Friday, 14 August 2015

Media Dongeng Menuju Anak yang Mulia



Di Indonesia dulunya, dongeng merupakan cerita yang hidup di tengah-tengah masyarakat agraris. Bila bulan purnama datang dengan bentuknya yang bundar keemasan, anak-anak menggelar tikar di halaman rumah. Nenek atau kakek mendongeng di atas tikar dengan dikelilingi oleh cucunya. Kemudian angin sepoi bertiup mendesirkan daun-daunan. Sungguh, peristiwa yang romantis! Pada saat seperti ini, kerekatan dan kekerabatan menemukan bentuknya dengan berintikan jalinan kasih sayang antara generasi tua dan generasi penerusnya. Dongeng yang kadang-kadang berupa fable yang mengisahkan tentang satwa akan sangat membantu rasa sayang pada binatang dan juga cerita tentang manusia yang bisa menjadi contoh teladan bagi kehidupan. Tidak kurang pentingnya adalah cerita tentang para rasul dan nabi serta ketauladanan para sahabat yang mulia. Cerita-cerita yang mengandung ajaran akhlak mulia seperti itu sangat dibutuhkan untuk membentuk kepribadian anak-anak dan para santri. Bahkan dalam pengajian-pengajian kisah teladan yang mengandung hikmah perlu disampaikan untuk memberi pencerahan.
Dalam penelitian, dongeng ternyata menyimpan banyak kearifan moral yang bisa mengetuk dunia rohani manusia, termasuk anak-anak, untuk melihat kehidupan di dunia ini dengan pandangan yang bertumpu pada hati nurani. Sebab, pada umumnya ajaran yang terdapat pada dongeng adalah kejujuran, kasih-sayang sesama manusia, dan kasih-sayang pada makhluk hidup, termasuk hewan dan tumbuhan.
Seorang pengamat Barat, Lewis Caroll mengatakan bahwa dongeng adalah “tanda kasih”. Berkisah dan mendongeng adalah memberi hadiah – tanda kepedulian dan keterbukaan. mendongeng adalah memberi kesadaran pada pendengar tentang pengertian dan perasaan takjub, misteri dan penghormatan pada kehidupan.
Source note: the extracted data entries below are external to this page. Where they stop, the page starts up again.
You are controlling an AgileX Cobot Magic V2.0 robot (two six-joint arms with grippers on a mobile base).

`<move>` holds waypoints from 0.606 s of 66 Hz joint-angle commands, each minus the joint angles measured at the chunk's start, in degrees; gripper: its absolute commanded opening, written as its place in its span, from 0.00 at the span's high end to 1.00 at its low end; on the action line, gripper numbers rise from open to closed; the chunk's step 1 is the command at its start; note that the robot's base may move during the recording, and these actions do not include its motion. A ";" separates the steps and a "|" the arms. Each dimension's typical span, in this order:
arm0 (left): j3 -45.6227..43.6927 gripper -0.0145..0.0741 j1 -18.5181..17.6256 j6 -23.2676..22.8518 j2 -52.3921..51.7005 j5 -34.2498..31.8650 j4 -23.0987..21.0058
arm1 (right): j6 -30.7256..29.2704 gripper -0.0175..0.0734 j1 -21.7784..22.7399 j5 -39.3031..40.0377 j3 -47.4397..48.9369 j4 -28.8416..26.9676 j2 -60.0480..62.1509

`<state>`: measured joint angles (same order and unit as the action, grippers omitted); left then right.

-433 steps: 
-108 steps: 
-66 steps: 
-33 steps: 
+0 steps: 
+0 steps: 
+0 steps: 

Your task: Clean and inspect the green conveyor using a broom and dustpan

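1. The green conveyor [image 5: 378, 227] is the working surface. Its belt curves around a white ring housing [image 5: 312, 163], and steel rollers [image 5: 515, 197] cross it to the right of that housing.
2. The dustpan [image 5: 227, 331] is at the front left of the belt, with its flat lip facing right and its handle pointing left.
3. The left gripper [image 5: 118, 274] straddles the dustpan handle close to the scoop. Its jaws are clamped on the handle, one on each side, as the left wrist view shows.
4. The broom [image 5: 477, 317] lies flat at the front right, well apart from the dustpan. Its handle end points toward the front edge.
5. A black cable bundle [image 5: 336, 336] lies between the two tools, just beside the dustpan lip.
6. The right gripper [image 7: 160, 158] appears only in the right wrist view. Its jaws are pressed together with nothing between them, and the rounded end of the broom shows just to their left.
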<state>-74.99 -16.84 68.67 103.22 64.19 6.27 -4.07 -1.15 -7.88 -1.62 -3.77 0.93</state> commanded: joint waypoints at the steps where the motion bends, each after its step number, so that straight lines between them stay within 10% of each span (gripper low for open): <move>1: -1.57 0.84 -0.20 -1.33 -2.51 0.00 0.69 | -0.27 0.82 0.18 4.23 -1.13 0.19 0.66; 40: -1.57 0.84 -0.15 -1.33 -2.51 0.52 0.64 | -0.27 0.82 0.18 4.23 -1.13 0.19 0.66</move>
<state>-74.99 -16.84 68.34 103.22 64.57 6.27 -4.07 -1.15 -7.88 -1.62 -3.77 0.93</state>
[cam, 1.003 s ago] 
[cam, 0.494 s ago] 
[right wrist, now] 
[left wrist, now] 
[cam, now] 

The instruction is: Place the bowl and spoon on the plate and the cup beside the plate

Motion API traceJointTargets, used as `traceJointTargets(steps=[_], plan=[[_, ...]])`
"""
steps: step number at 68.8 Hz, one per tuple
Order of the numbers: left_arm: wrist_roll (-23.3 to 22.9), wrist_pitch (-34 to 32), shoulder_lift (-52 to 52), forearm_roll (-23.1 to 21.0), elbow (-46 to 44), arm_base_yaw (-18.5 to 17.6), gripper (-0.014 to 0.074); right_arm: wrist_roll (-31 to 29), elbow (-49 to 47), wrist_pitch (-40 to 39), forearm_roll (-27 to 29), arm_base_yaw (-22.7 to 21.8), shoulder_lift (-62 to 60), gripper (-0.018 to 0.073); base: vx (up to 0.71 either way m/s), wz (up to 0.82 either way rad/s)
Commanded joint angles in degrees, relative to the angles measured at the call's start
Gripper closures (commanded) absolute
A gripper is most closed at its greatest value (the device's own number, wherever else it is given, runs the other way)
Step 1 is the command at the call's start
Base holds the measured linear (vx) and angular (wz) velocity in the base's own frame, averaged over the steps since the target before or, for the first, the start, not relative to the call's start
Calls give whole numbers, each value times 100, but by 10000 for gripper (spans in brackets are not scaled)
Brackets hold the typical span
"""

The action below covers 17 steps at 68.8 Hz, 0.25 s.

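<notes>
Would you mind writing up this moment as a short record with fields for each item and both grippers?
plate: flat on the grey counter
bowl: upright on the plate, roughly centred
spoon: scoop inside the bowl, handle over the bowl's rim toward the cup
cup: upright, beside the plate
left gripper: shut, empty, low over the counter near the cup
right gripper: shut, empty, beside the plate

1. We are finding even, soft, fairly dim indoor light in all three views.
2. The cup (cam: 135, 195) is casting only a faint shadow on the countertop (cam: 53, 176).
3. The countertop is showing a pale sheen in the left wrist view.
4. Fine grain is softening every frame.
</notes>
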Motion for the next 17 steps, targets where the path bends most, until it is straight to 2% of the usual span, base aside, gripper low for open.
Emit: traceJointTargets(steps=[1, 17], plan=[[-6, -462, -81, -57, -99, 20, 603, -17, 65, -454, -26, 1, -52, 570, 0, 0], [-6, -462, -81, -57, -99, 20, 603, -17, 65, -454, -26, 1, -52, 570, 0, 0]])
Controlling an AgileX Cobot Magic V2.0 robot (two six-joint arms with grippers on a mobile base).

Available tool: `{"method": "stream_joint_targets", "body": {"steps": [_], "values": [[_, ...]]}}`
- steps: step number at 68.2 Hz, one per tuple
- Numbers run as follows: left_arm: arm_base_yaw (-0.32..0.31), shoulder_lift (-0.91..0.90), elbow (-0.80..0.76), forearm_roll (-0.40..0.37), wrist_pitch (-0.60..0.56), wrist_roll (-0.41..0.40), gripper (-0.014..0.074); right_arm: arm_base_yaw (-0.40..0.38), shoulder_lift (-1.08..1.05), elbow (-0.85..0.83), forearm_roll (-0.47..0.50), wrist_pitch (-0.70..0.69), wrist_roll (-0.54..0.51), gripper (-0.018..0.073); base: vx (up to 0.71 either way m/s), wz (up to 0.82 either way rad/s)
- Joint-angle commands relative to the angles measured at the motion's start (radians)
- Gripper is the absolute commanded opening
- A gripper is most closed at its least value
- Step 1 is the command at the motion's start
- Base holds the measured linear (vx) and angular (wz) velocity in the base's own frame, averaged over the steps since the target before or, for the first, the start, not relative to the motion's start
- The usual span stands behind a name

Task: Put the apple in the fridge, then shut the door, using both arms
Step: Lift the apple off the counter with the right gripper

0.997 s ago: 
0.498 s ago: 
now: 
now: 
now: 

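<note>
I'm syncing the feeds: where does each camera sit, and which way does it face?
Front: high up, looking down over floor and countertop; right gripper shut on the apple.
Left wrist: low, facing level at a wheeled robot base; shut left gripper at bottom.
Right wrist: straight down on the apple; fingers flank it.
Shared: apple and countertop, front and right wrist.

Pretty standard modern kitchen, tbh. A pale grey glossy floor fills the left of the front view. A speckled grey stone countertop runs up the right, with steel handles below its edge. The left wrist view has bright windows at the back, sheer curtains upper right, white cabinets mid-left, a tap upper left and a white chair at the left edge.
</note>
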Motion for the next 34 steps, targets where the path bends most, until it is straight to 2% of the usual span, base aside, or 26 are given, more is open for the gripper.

Karena itu, saya sangat gembira pada usaha anak-anak muda yang berupaya menghidupkan kembali dongeng-dongeng dengan mengadakan lomba dongeng. Usaha seperti itu tidak lain adalah wujud dari kepeduliaan para warisan budaya yang sengaja diorientasikan kepada tantangan masa depan dengan mengetengahkan tema mencintai kemanusiaan, satwa dan tumbuh-tumbuhan.
Ketika banyak orang-orang yang sudah tidak peduli kepada budaya warisan leluhurnya, sementara kearifan dari luar juga tidak diraup, maka upaya melestarikan kearifan tradisional yang masih relefan dengan masa depan dan perkembangan jaman sudah tentu punya nilai yang sangat berharga, karena menunjukkan bangkitnya tanggung-jawab kebudayaan. Usaha ini saya nilai sebagai langkah pertama yang harus disusul dengan langkah-langkah berikutnya. Saya berharap semoga generasi muda yang tampil hendak merevitalisasi warisan budaya itu tetap tegar dengan tanggung-jawabnya dan terus melangkah menuju hari esok dengan senyum optimis. Kata pepatah lama, biarkan anjing menggonggong, kafilah tetap berlalu – berbantal ombak berselimut angin menuju cita-cita mulia. Semoga usaha kebudayan ini mendapat sambutan dari masyarakat terutama untuk kembali mengangkat dongeng sebagai salah satu bentuk sastra lisan yang nuansa-nuansanya akan sangat berguna dalam memperkokoh jati diri kebudayaan bangsa dalam era globalisasi yang penuh tantangan.
Dengan diupayakan dongeng sebagai ungkapan kasih-sayang tentu saja para ibu dan guru diharapkan bisa dengan senang menghadiahkan dongeng kepada anak-anak tercinta. Ungkapan kasih-sayang berupa dongeng nantinya akan membentuk watak dan karakter berdasarkan pesan-pesan budi pekerti yang terkandung di dalam dongeng. Tidak ada salahnya kalau anak-anak yang kini masih hijau dan senang dongeng nantinya menjadi teknolog dan teknolokrat yang berakhlak mulia, yang merasa berhutang budi kepada orang tua dan guru yang mendidiknya. Bukankan akhlak mulia itulah yang membuat kehidupan ini menjadi tentram? Kita tidak ingin kehilangan warisan budaya yang berharga. Apalagi, kita memandangnya masih sangat relevan dengan pembangunan jati-diri bangsa yang menuju hidup mulia.